Topotecan in pediatric patients with recurrent and progressive solid tumors: A pediatric oncology group phase II study

Purpose: A phase IT study was designed to determine the efficacy of topotecan, an inhibitor of topoisomerase I, in the treatment of patients with progressive or recurrent pediatric extracranial solid tumors (STs). Patients and Methods: Patients younger than 21 years at the time of initial diagnosis with refractory STs were treated with 2 mg/m(2) topotecan given by 30-minute infusions for 5 days repeated every 3 weeks. Granulocyte colony stimulating factor (G-CSF) was added to the regimen only after occurrence of severe neutropenia or therapy delay due to sustained neutropenia. Results: One hundred forty-one patients were treated with 539 courses of topotecan. Responses were seen in 34 patients (3 had complete responses [CRs], 2 had partial responses [PRs], and 24 had minor responses [MRs] or stable disease [SD]). The number of administered courses in patients with SD varied between 5 and 24, with a median of 10. The median time on the study for patients with SD was approximately 8.5 months. In patients without bone marrow involvement, the most frequent toxicity was myelosuppression: hemoglobin < 8 g/dl in 83 of 341 courses, absolute granulocyte count < 1,000/mu l in 221 of 341 courses, and platelet count < 50,000/mu l in 162 of 341 courses.

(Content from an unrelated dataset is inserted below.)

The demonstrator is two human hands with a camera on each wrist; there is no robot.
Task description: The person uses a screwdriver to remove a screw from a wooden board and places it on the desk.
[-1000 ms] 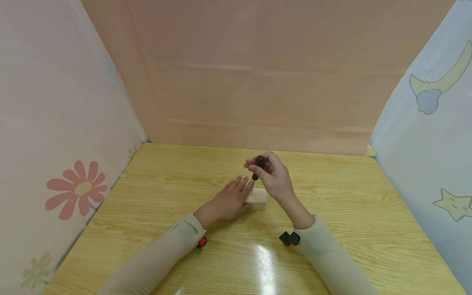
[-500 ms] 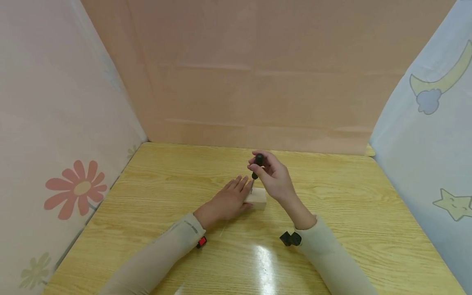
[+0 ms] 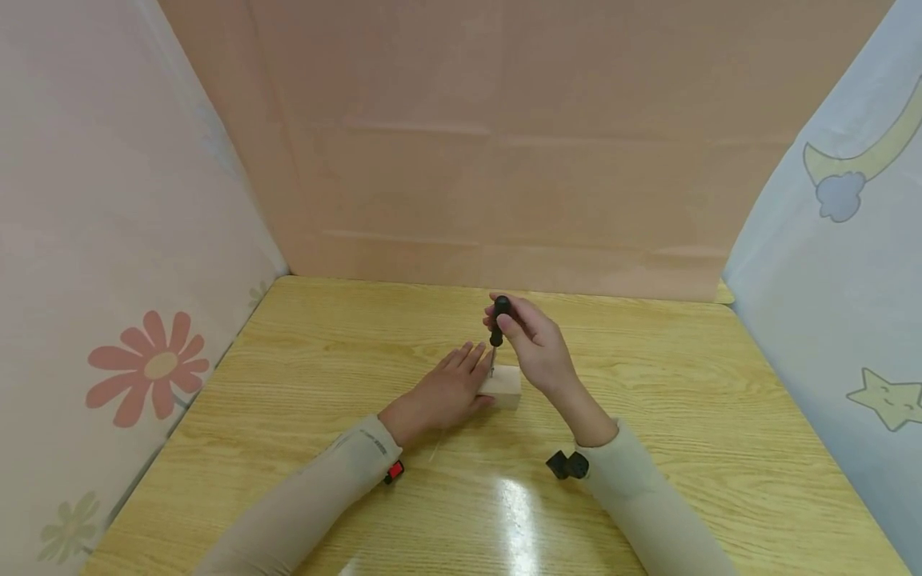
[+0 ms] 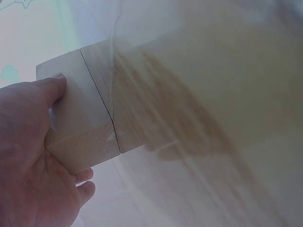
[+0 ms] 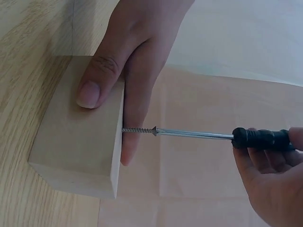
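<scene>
A pale wooden block point(image 3: 508, 388) rests on the table. My left hand point(image 3: 448, 394) holds it, thumb against the near side and the other fingers stretched over the top; in the left wrist view the block point(image 4: 83, 109) shows a thumb pressed on its face. A threaded screw point(image 5: 137, 130) stands out of the block's top, beside the left index finger. My right hand point(image 3: 542, 348) grips the black handle of a screwdriver point(image 3: 502, 307) between thumb and fingers. The screwdriver's metal shaft point(image 5: 194, 134) meets the screw head, nearly in line with it. The screw's lower end is hidden inside the block.
The wood-grain table point(image 3: 634, 360) spreads around both hands. A peach sheet point(image 3: 497, 160) hangs behind it, and patterned cloth walls stand left point(image 3: 108, 200) and right point(image 3: 814, 320). Small black devices point(image 3: 567, 465) sit at the right cuff.
The right thumb and fingers have rolled around the screwdriver handle, and its top has shifted slightly left, standing more upright. My left hand and the block stay in place.
</scene>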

Nausea and vomiting were infrequent; many patients were pretreated with ondansetron or granisetron. A recurrent rash developed in 16 patients and was usually well controlled with diphenhydramine and hydrocortisone. G-CSF was administered in 203 of 539 courses because of neutropenia. Therapy was delayed over 1 week in 33 instances. Conclusion: In previously treated patients, topotecan produced CRs and PRs in patients with neuroblastoma, Ewing's tumor, and retinoblastoma. in hepatoblastoma, rhabdomyosarcoma, and a few rare tumors, long-lasting MRs and SDs with excellent symptom control were seen. The toxicity of topotecan, predominantly myelosuppression, was tolerable.